Items from a data source
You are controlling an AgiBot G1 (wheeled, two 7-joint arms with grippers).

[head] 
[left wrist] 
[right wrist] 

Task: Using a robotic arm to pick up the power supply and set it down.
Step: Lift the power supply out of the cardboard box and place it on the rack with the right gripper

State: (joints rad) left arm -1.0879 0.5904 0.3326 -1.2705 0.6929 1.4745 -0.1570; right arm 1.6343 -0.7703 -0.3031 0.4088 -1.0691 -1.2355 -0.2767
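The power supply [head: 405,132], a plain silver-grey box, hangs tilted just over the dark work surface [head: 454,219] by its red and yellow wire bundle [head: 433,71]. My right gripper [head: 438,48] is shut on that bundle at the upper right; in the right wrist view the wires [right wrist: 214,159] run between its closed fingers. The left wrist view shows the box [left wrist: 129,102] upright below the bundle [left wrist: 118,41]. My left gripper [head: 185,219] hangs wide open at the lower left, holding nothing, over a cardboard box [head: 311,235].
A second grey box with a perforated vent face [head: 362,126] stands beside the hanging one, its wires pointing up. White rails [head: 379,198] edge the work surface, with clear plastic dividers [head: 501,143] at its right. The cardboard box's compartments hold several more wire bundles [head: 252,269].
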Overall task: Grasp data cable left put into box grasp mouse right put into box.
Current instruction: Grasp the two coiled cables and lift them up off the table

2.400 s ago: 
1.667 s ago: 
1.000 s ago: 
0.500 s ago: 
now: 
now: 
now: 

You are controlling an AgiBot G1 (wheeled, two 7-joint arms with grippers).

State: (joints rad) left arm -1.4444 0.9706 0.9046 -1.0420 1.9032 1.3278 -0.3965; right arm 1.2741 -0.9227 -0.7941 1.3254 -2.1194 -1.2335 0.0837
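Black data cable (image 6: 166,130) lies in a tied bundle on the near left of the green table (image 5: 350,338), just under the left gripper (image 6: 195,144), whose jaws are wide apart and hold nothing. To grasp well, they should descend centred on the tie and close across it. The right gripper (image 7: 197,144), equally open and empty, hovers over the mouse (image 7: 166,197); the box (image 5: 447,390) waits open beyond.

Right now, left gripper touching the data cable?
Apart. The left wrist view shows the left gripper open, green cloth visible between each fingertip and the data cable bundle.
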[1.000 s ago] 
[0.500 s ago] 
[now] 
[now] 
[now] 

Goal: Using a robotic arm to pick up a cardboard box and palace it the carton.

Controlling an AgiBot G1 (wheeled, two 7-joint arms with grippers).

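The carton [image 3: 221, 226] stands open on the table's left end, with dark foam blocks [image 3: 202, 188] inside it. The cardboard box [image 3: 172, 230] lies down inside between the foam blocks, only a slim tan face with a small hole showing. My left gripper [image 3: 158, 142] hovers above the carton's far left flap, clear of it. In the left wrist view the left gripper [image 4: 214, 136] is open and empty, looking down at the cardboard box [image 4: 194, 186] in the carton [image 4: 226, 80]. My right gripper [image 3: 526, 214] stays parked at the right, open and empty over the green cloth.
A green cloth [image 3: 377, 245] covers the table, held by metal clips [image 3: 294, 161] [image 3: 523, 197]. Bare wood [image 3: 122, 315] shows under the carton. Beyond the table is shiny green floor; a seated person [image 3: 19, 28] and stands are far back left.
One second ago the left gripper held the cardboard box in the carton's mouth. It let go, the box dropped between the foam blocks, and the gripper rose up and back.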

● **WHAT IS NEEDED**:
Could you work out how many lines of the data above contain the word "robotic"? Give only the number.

● **WRITTEN SOLUTION**:
2